• _Activity_: Give only the count of lines that contain "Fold" in the material.

• _Source data_:
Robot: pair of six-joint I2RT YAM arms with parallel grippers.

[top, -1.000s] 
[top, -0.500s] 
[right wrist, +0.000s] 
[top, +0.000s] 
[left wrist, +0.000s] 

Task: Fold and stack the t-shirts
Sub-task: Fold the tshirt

• _Response box_: 2